■ **ACTION ITEM**:
Using the records below, output the stretch that opens with the line containing "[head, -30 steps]" and closes with the line containing "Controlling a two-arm", exactly and including both lines, with nothing more.
★ ★ ★ ★ ★ ★ ★
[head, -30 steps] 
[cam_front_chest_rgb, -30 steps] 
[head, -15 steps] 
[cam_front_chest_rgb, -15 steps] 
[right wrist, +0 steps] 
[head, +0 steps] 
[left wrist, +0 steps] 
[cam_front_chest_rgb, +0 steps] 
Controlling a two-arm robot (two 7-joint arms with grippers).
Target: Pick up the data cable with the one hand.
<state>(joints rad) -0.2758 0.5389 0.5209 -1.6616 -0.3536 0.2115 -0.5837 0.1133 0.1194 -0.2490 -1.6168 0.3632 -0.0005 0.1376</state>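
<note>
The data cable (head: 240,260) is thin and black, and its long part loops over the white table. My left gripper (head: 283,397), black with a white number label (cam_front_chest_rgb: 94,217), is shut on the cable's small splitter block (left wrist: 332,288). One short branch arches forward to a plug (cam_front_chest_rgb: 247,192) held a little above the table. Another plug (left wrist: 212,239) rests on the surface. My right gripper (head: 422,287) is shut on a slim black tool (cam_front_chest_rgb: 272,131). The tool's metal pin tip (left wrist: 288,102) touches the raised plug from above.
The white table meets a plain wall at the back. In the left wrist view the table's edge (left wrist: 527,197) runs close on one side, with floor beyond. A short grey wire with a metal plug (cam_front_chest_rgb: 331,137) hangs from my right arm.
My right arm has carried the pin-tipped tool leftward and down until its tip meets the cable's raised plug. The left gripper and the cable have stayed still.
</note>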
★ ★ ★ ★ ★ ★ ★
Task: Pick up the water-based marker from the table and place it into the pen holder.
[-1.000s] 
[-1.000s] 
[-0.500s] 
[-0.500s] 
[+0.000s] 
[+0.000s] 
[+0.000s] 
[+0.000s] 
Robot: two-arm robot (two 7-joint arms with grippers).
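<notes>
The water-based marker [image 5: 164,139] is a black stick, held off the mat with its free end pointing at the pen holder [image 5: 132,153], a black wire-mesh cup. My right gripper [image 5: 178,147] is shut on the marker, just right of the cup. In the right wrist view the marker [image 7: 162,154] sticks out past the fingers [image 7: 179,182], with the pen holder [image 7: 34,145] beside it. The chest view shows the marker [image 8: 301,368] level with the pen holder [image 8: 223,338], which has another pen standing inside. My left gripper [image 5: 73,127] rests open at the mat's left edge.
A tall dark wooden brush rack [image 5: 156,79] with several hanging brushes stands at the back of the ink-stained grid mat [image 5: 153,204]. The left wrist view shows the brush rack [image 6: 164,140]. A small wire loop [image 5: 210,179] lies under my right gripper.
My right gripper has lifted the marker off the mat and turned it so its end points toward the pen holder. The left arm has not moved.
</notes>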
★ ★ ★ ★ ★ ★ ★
■ **RESULT OF THE EXERCISE**:
[head, -30 steps] 
[cam_front_chest_rgb, -30 steps] 
[head, -15 steps] 
[cam_front_chest_rgb, -15 steps] 
[right wrist, +0 steps] 
[head, +0 steps] 
[left wrist, +0 steps] 
[cam_front_chest_rgb, +0 steps] 
Controlling a two-arm robot (two 7-joint arms with grippers).

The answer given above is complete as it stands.